**WHAT TO PRODUCE:**
Which lines in the records below include the word "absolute"? Report each of them in full.
--- AVAILABLE DATA ---
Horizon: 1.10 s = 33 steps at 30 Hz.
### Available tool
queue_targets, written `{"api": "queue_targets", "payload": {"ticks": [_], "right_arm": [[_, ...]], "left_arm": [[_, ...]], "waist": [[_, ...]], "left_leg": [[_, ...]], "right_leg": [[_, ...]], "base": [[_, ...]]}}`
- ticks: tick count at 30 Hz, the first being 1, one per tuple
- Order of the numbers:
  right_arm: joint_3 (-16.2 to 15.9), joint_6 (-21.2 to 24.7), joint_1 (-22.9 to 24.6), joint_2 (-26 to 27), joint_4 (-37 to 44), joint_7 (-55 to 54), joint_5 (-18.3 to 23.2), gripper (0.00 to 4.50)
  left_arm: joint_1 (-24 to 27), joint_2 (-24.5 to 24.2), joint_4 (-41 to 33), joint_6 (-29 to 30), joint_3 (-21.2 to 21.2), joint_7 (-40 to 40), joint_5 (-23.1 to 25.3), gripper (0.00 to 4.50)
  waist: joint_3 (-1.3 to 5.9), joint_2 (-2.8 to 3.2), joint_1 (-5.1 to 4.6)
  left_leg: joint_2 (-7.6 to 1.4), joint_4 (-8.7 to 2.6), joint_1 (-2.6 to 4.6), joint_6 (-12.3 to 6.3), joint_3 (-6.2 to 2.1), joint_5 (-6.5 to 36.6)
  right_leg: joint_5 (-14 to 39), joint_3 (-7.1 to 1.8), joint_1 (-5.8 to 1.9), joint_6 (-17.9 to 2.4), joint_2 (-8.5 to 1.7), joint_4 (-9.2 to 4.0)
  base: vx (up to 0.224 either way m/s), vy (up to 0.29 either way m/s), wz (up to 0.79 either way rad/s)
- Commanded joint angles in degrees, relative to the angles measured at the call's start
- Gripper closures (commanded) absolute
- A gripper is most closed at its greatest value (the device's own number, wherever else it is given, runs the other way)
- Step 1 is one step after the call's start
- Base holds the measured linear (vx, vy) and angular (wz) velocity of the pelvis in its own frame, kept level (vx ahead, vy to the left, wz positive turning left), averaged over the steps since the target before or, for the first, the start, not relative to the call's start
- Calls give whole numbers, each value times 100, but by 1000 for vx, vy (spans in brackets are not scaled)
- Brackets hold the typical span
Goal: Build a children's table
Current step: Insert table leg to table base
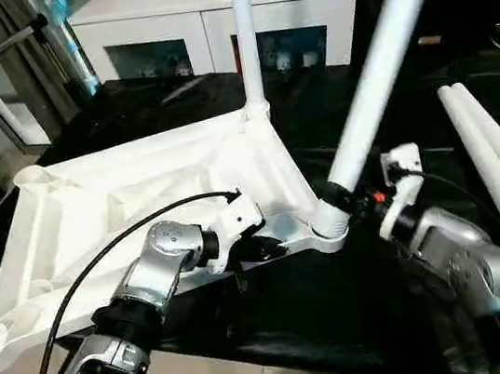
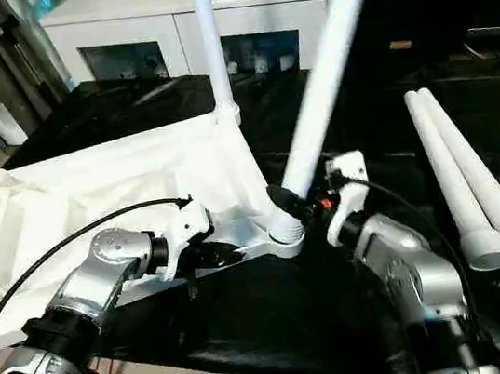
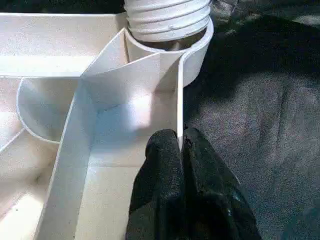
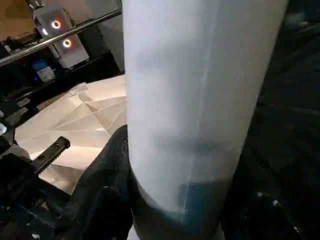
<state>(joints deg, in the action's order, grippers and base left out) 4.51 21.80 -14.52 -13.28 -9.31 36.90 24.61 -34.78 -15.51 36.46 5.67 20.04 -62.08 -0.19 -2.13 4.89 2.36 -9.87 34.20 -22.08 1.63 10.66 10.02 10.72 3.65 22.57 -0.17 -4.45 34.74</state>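
- The tabletop [image 1: 140, 203] lies underside up on the black surface [image 1: 296, 302]; one leg [image 1: 246, 37] stands at its far corner.
- Your right tool [image 2: 301, 200] grips a second, tilted leg [image 1: 374, 74] entering the near socket [image 1: 327, 232].
- Your left tool [image 3: 182, 145] is clenched on the tabletop's rim beside that socket.
- Two spare legs [image 2: 465, 174] lie to the right, unfitted.

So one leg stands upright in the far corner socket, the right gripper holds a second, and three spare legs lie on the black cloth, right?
Not quite: two spare legs lie on the black cloth, not three, as the right eye view shows. One leg stands upright in the far corner; the right gripper holds a second.
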Motion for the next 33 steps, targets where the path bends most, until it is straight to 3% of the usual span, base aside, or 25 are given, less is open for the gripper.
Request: {"api": "queue_targets", "payload": {"ticks": [1,3,5,7,14,15,17,18,19,21,22,23,24,25,26,30,33], "right_arm": [[-181,87,349,-89,-262,-141,-401,263],[-320,-37,478,-100,-53,-222,-542,263],[-371,-89,580,-59,95,-293,-587,263],[-359,-189,641,10,115,-349,-604,263],[-517,-365,673,52,84,-483,-764,263],[-605,-349,645,9,81,-484,-841,263],[-924,-311,503,-169,33,-416,-1136,263],[-924,-311,503,-169,33,-416,-1136,264],[-1045,-290,420,-224,8,-362,-1226,264],[-1165,-248,326,-263,-31,-288,-1291,264],[-1253,-232,245,-295,-86,-219,-1343,264],[-1285,-231,214,-312,-109,-187,-1368,264],[-1343,-228,163,-345,-146,-128,-1411,264],[-1421,-211,106,-403,-172,-21,-1443,264],[-1474,-146,68,-463,-159,125,-1390,264],[-1600,-166,-58,-572,-312,468,-1367,264],[-1635,-345,-321,-659,-716,806,-1407,264]], "left_arm": [[-106,-63,78,-54,-202,189,-9,450],[-139,-41,134,-90,-212,253,13,450],[-158,-19,183,-119,-224,302,27,450],[-175,-2,232,-143,-247,343,31,450],[-228,10,301,-167,-272,400,36,450],[-234,6,312,-180,-268,408,47,450],[-207,-8,293,-211,-247,426,77,450],[-207,-8,293,-211,-247,426,77,450],[-170,-10,246,-199,-244,419,70,450],[-104,-17,177,-177,-228,396,66,450],[-71,-23,147,-163,-211,374,66,450],[-65,-25,143,-160,-206,368,67,450],[-56,-28,137,-157,-200,361,68,450],[-35,-32,109,-151,-193,356,67,450],[-2,-36,46,-128,-198,354,52,450],[29,-29,-25,-81,-194,314,25,450],[23,-54,-134,-64,-117,143,14,450]], "waist": [[291,-31,6],[276,-1,-3],[272,-51,-30],[265,-25,-38],[255,-8,-67],[254,-39,-57],[240,-43,-69],[237,-89,-61],[230,-83,-68],[212,-99,-72],[211,-159,-88],[212,-139,-82],[205,-168,-92],[193,-140,-102],[192,-245,-117],[189,-194,-84],[205,-211,-87]], "left_leg": [[-299,-454,112,-48,-165,1830],[-299,-469,120,-24,-179,1973],[-299,-485,124,17,-187,2079],[-300,-490,146,51,-193,2255],[-308,-527,139,95,-214,2426],[-306,-526,141,81,-216,2401],[-313,-533,152,97,-217,2456],[-307,-529,140,89,-220,2391],[-307,-525,162,98,-209,2438],[-307,-536,149,99,-229,2481],[-309,-536,151,101,-228,2536],[-308,-540,151,103,-240,2538],[-312,-544,154,99,-235,2558],[-311,-544,169,132,-242,2673],[-316,-547,163,122,-238,2676],[-320,-545,183,97,-236,2625],[-312,-535,172,39,-218,2523]], "right_leg": [[1824,-249,-213,-1084,-414,-544],[2038,-245,-205,-1024,-417,-564],[2171,-246,-201,-972,-409,-578],[2363,-254,-175,-943,-421,-596],[2303,-249,-175,-957,-429,-599],[2370,-252,-178,-944,-438,-602],[2525,-252,-163,-893,-436,-619],[2606,-254,-177,-861,-444,-613],[2757,-261,-146,-819,-446,-638],[2993,-257,-153,-745,-464,-657],[3079,-254,-144,-688,-457,-679],[3092,-253,-149,-684,-463,-666],[3129,-255,-137,-669,-459,-680],[3227,-254,-118,-650,-463,-694],[3258,-252,-123,-632,-457,-703],[3274,-275,-105,-632,-473,-710],[3034,-275,-130,-756,-463,-687]], "base": [[0,0,0],[0,0,0],[0,0,0],[0,0,0],[0,0,0],[0,0,0],[0,0,0],[0,0,0],[0,0,0],[0,0,0],[0,0,0],[0,0,0],[0,0,0],[0,0,0],[0,0,0],[0,0,0],[0,0,0]]}}
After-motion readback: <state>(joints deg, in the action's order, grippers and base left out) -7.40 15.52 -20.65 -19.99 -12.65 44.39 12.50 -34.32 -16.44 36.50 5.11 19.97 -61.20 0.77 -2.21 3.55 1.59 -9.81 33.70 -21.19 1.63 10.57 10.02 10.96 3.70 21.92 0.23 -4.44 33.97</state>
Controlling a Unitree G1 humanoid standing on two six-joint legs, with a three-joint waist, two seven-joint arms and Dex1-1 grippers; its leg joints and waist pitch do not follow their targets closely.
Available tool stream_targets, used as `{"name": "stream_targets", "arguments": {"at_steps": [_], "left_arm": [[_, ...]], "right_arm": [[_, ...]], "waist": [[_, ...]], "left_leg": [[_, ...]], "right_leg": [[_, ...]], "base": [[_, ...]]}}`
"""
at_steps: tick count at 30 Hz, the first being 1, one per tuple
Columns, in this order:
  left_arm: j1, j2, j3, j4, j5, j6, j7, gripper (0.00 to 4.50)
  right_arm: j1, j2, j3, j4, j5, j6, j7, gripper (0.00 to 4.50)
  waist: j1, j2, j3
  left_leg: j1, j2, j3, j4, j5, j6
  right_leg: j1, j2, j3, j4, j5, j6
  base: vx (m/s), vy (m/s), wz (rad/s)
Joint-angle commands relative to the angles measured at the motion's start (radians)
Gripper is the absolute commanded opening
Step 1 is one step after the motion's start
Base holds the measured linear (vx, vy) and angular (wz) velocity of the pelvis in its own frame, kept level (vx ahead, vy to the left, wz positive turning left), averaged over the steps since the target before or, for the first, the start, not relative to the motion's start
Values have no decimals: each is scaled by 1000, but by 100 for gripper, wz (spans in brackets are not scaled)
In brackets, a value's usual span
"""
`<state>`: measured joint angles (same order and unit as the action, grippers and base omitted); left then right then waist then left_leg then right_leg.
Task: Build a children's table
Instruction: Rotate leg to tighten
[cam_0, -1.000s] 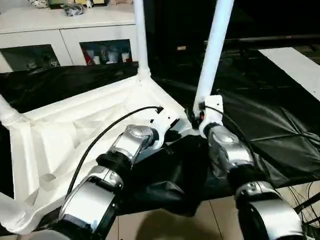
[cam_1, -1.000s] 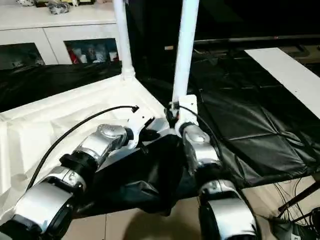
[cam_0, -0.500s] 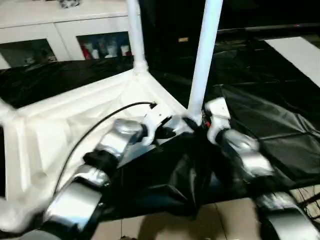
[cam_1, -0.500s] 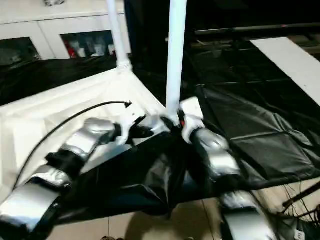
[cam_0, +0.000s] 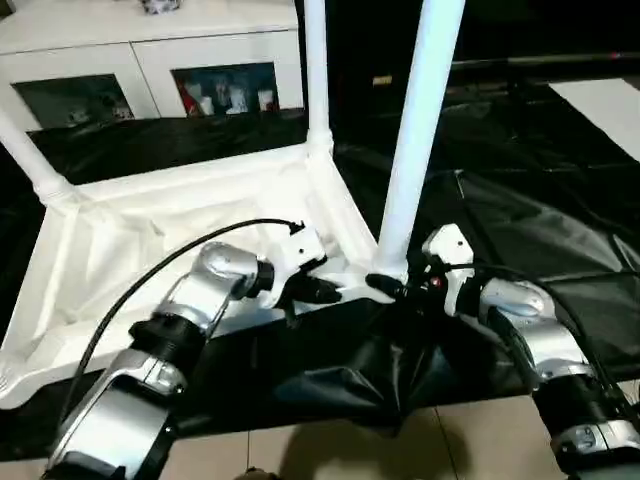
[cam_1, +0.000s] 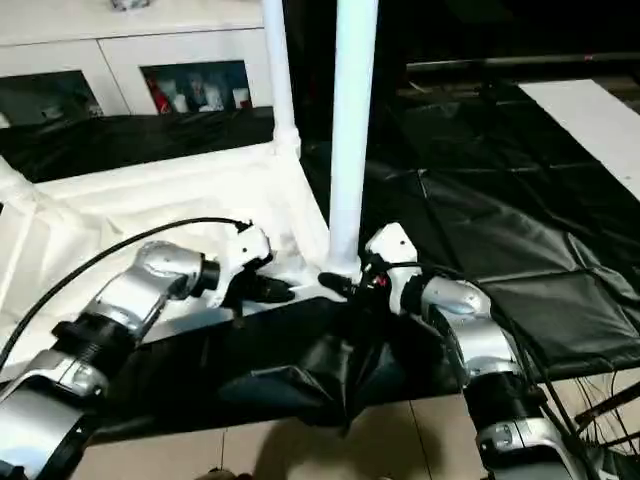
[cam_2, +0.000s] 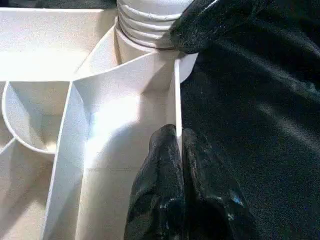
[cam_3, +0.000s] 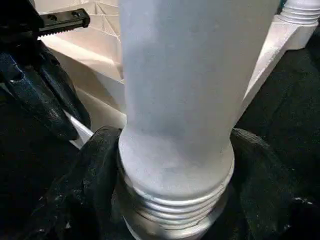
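The children's table lies upside down on a black sheet, its white ribbed tabletop (cam_0: 150, 240) facing up. White legs stand upright in its corner sockets. At the near right corner, my right gripper (cam_0: 392, 288) reaches in from the right. Its two black fingers (cam_3: 95, 170) lie against both sides of the threaded base of that corner's leg (cam_0: 415, 130). My left gripper (cam_0: 325, 292) is shut on the tabletop's thin near rim (cam_2: 177, 100), a short way left of that socket. One right finger (cam_2: 210, 20) shows beside the leg's base in the left wrist view.
Another leg (cam_0: 316, 70) stands at the far right corner and one (cam_0: 30, 160) at the far left. A white cabinet (cam_0: 150, 60) with glass doors is behind. The black sheet (cam_0: 520, 200) hangs in folds over the front edge above the tiled floor (cam_0: 300, 450).
The camera has shifted. My right gripper, off to the right of the leg half a second ago, now has its fingers around the leg's base. The left gripper stays on the rim.
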<state>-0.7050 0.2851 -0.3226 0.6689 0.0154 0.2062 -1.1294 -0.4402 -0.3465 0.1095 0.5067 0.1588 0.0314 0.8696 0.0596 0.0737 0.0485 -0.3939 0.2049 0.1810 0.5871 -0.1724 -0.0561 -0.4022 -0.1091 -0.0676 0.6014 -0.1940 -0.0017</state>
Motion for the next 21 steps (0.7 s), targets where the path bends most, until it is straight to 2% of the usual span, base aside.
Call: {"name": "stream_targets", "arguments": {"at_steps": [1, 5, 7, 14, 21], "left_arm": [[1, 10, -17, -38, -3, 6, -46, 0], [4, 10, -17, -41, -5, 12, -51, 0], [9, 12, -17, -50, -6, 18, -54, 0], [20, 18, -20, -61, -8, 27, -61, 0], [25, 8, -20, -54, 0, 40, -39, 0]], "right_arm": [[-18, -2, -9, 1, 3, 10, 2, 331], [-14, 2, -14, -2, 14, 16, 22, 315], [-9, 2, -12, -8, 21, 19, 27, 283], [-7, 7, -11, 7, 18, 12, 23, 270], [6, 36, -35, 32, 4, 15, -61, 270]], "waist": [[-1, -17, -71], [0, -20, -71], [1, -20, -70], [0, -20, -69], [-3, -19, -65]], "left_leg": [[17, 15, 1, -56, -115, 115], [17, 15, 2, -54, -107, 121], [16, 15, 1, -54, -102, 125], [16, 15, 2, -53, -101, 126], [17, 14, 1, -57, -138, 104]], "right_leg": [[58, -28, 27, -50, 11, -283], [57, -28, 27, -50, 6, -281], [57, -28, 26, -50, 6, -280], [56, -27, 26, -50, -7, -278], [54, -27, 27, -55, -59, -268]], "base": [[0, 0, 0], [0, 0, 0], [0, 0, 0], [0, 0, 0], [0, 0, 0]]}}
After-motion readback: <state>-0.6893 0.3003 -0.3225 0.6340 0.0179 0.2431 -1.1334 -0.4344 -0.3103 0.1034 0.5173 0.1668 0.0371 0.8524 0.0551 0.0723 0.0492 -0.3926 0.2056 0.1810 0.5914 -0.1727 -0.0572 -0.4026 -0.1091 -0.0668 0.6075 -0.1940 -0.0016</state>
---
**ANSWER:**
- Gripper closures (commanded) absolute
Gripper is the absolute commanded opening

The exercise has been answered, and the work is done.